● Task item: Restate the material below word for word, from its first line to its last.

● Given information:
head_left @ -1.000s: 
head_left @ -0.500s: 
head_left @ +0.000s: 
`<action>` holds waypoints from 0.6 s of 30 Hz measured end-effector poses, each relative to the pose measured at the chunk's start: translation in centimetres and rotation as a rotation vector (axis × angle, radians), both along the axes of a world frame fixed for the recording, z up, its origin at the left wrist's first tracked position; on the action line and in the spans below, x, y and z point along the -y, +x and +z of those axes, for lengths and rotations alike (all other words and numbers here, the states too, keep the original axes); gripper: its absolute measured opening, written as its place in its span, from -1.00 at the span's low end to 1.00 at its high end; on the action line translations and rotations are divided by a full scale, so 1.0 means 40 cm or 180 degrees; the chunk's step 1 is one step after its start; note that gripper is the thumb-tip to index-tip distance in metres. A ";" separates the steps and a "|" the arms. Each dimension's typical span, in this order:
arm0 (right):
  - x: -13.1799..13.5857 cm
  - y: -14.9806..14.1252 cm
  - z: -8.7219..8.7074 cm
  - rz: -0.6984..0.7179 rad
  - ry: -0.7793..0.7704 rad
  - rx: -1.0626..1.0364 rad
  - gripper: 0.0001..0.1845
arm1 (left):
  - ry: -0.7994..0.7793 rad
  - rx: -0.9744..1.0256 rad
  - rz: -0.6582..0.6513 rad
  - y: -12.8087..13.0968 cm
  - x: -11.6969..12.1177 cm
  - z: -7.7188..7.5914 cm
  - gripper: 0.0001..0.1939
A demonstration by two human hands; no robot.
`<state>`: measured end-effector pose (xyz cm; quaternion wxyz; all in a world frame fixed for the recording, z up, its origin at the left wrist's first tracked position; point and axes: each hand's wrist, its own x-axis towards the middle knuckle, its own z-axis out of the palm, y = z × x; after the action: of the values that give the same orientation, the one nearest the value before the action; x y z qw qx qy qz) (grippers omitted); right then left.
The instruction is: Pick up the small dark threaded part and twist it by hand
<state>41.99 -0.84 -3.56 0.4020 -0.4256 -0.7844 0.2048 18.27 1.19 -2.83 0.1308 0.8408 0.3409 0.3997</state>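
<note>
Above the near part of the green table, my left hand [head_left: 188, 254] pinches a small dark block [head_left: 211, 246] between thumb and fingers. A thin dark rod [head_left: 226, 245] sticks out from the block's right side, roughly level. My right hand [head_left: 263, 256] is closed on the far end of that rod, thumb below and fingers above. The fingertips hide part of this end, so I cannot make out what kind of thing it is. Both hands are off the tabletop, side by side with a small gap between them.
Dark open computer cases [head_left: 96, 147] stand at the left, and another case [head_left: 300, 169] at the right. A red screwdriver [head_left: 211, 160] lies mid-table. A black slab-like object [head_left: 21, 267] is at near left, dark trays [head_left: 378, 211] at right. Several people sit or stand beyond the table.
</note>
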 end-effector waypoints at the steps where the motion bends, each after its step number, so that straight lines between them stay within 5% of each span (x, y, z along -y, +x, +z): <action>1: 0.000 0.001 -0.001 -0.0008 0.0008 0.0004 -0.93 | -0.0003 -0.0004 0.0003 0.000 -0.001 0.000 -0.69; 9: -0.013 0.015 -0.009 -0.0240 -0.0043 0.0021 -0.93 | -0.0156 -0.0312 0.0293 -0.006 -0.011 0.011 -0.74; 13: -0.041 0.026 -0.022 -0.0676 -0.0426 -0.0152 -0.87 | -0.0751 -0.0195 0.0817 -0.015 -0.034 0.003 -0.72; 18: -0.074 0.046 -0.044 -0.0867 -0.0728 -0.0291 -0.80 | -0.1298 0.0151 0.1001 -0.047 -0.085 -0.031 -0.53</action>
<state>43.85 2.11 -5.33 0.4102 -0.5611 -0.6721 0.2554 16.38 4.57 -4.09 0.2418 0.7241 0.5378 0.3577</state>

● Answer box:
head_left @ -1.000s: 
head_left @ -0.500s: 
head_left @ +0.000s: 
`<action>` holds waypoints from 0.6 s of 30 Hz measured end-effector poses, each relative to the pose measured at the chunk's start: translation in centimetres and rotation as a rotation vector (axis × angle, radians), both along the axes of a world frame fixed for the recording, z up, its origin at the left wrist's first tracked position; on the action line and in the spans below, x, y and z point along the -y, +x and +z of those axes, for lengths and rotations alike (all other words and numbers here, the states too, keep the original axes); gripper: its absolute measured opening, written as its place in its span, from -1.00 at the span's low end to 1.00 at its high end; on the action line translations and rotations are divided by a full scale, so 1.0 means 40 cm or 180 degrees; the chunk's step 1 is one step after its start; note that gripper is the thumb-tip to index-tip distance in metres. A ";" separates the steps and a "|" the arms. Each dimension's typical span, in this order:
arm0 (right):
  - x: -13.1799..13.5857 cm
  - y: -14.9806..14.1252 cm
  - z: -8.7219..8.7074 cm
  - rz: -0.6984..0.7179 rad
  - ry: -0.7793..0.7704 rad
  - rx: -1.0626..1.0364 rad
  - gripper: 0.0001..0.1845
arm1 (left):
  - ry: -0.7994..0.7793 rad
  - rx: -0.9744..1.0256 rad
  - rz: -0.6582..0.6513 rad
  - y: -12.8087..13.0968 cm
  - x: -11.6969..12.1177 cm
  - z: -7.7188..7.5914 cm
  - gripper: 0.0001..0.1939
A demonstration by two human hands; no robot.
`<state>`: measured end-effector pose (xyz cm; quaternion wxyz; all in a world frame fixed for the recording, z up, its origin at the left wrist's first tracked position; point and axes: each hand's wrist, its own x-axis towards the middle knuckle, its own z-axis out of the palm, y = z × x; after the action: of the values that give the same orientation, the one nearest the value before the action; x y z qw qx qy qz) (grippers omitted); right then left.
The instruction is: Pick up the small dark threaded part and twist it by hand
<state>41.99 -0.84 -3.56 0.4020 -0.4256 -0.7844 0.2048 18.27 1.19 -2.83 0.1308 0.8408 0.3409 0.3997</state>
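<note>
Above the near part of the green table, my left hand [head_left: 188, 254] pinches a small dark block [head_left: 211, 246] between thumb and fingers. A thin dark rod [head_left: 226, 245] sticks out from the block's right side, roughly level. My right hand [head_left: 263, 256] is closed on the far end of that rod, thumb below and fingers above. The fingertips hide part of this end, so I cannot make out what kind of thing it is. Both hands are off the tabletop, side by side with a small gap between them.
Dark open computer cases [head_left: 96, 147] stand at the left, and another case [head_left: 300, 169] at the right. A red screwdriver [head_left: 211, 160] lies mid-table. A black slab-like object [head_left: 21, 267] is at near left, dark trays [head_left: 378, 211] at right. Several people sit or stand beyond the table.
</note>
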 end-effector waypoints at the steps where the motion bends, each after its step number, so that straight lines between them stay within 5% of each span (x, y, z along -y, +x, +z): <action>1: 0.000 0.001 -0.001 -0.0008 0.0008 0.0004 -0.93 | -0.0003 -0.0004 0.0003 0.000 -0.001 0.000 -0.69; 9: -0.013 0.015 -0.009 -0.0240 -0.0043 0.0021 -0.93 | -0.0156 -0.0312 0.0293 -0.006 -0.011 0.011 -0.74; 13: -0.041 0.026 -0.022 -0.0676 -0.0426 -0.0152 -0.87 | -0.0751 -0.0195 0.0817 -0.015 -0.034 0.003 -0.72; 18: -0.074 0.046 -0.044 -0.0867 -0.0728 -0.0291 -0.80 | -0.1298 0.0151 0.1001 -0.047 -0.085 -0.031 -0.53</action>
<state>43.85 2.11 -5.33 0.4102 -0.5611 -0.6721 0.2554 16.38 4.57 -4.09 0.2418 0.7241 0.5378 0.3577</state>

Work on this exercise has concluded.